Hence we can reduce memory consumption by using 32 bit floats
A much greater problem is the input data itself. Python has many libraries
which implement matrices and tensors with different pros and cons and most importantly
difference APIs. Three major implementations have to be considered: numpy,
pandas and xarray. These implementations are quite different for each other.
numpy implements NDArray`s un-labelled arbitrary rank tensors. The objects
are quite simple to use as their lack of labels makes this input-agnostic, however
this requires that the user keeps track the semantics of the array itself. :code:`pandas
is likely the most widely used library and provides three core data structures,
Series a labeled vector, DataArray a labeled 2D matrix and the rarely used
and pivot table with limited support for 3D inputs. Pandas offers labeling options
and ways to use ‘numpy-style’ manipulations for the data (i.e. using indices
rather that labels). xarray offers two main data structures, the DataArray
an extensively labelled arbitrary rank tensor, and the DataSet, a collection
of DataArray`s.
Considering different models may accept different inputs the question arises,
which one do we use? For many models :code:`pandas.DataFrame is perfectly satisfactory
but some models i.e. image classifier neural nets may accept higher rank tensors
instead. We could choose numpy as the ‘common denominator’ but this is unecessarily
restrictive and make data presentation less pretty and consise. We could go
the opposite way and enfore use of array.DataArray since it is theoretically
the most general, but xarray is less well known and is hidered by some strange
nomenclature. Furthermore, it’s API is heavily focused on the use of labels
which makes more difficult to use in an input-agnostic way. An obvious problem
here is that this libraries have different interfaces i.e. numpy.isnan vs
pandas.DataFrame().isna(). One option could be to adapt the inputs by converting
everything to a common underlying structure, but this would require either discarding
information or dealing with :code:`xarray`s more cumbersome API.

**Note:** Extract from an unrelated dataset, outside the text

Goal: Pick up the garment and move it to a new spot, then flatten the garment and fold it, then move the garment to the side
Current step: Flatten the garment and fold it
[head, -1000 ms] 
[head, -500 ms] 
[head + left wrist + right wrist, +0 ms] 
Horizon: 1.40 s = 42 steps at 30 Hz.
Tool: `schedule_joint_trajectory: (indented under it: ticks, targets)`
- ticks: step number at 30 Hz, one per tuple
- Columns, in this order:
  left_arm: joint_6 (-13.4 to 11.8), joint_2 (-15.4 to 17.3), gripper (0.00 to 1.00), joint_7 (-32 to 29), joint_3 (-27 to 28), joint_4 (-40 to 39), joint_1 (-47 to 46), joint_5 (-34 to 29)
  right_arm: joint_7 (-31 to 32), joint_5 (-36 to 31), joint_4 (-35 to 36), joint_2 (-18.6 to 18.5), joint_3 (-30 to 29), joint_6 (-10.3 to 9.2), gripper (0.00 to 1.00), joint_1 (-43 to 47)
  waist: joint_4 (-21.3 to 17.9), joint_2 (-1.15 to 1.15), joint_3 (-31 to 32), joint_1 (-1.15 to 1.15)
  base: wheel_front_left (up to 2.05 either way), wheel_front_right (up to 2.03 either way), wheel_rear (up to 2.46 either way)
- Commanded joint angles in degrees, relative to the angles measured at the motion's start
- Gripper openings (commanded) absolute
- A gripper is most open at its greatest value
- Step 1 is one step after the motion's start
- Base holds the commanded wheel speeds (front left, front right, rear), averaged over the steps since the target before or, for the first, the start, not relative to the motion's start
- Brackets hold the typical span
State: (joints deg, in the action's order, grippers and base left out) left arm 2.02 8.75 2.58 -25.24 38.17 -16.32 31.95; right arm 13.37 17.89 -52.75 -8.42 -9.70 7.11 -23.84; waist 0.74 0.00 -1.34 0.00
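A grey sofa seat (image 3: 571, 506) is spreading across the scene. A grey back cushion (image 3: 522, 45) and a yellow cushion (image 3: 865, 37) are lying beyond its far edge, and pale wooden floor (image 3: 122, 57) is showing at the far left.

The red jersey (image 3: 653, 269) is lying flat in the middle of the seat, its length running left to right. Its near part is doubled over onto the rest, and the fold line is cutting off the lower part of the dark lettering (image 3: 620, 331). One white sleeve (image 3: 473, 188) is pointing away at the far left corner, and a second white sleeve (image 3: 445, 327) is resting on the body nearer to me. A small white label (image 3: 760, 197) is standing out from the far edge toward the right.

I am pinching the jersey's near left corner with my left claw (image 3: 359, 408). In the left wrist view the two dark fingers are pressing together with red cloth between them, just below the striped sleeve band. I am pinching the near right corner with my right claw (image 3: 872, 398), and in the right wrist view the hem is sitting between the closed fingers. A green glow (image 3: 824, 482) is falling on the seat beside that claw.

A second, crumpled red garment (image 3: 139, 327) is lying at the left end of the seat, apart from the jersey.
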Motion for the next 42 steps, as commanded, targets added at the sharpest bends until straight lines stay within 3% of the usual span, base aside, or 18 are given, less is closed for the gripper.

The solution implemented here a ‘best-of-both-worlds’ approach. The Data module
deals with the issues by standardizing the interfaces with specialized classes
that enforce a common API. This approach aliviates the model object themselves
from having the responsibility the check and process their inputs and has another
handy benefit - it is easily extensible. If there is an additional requirement
for handling a new tensor implementation, for example pytensor, tensorflow
or aesara these can be cleanly added - so long as the common API can be enforced.
For the actuall processing itself, we can delegate to specialized builder classes and easily make them extensible, rather that burder model object with processing their own data. This responsibility is delegated to this specialized submodule. Lastly, users need not be concerned with the backend details, hence a simpler API is enforced, to hide the backend intricacies.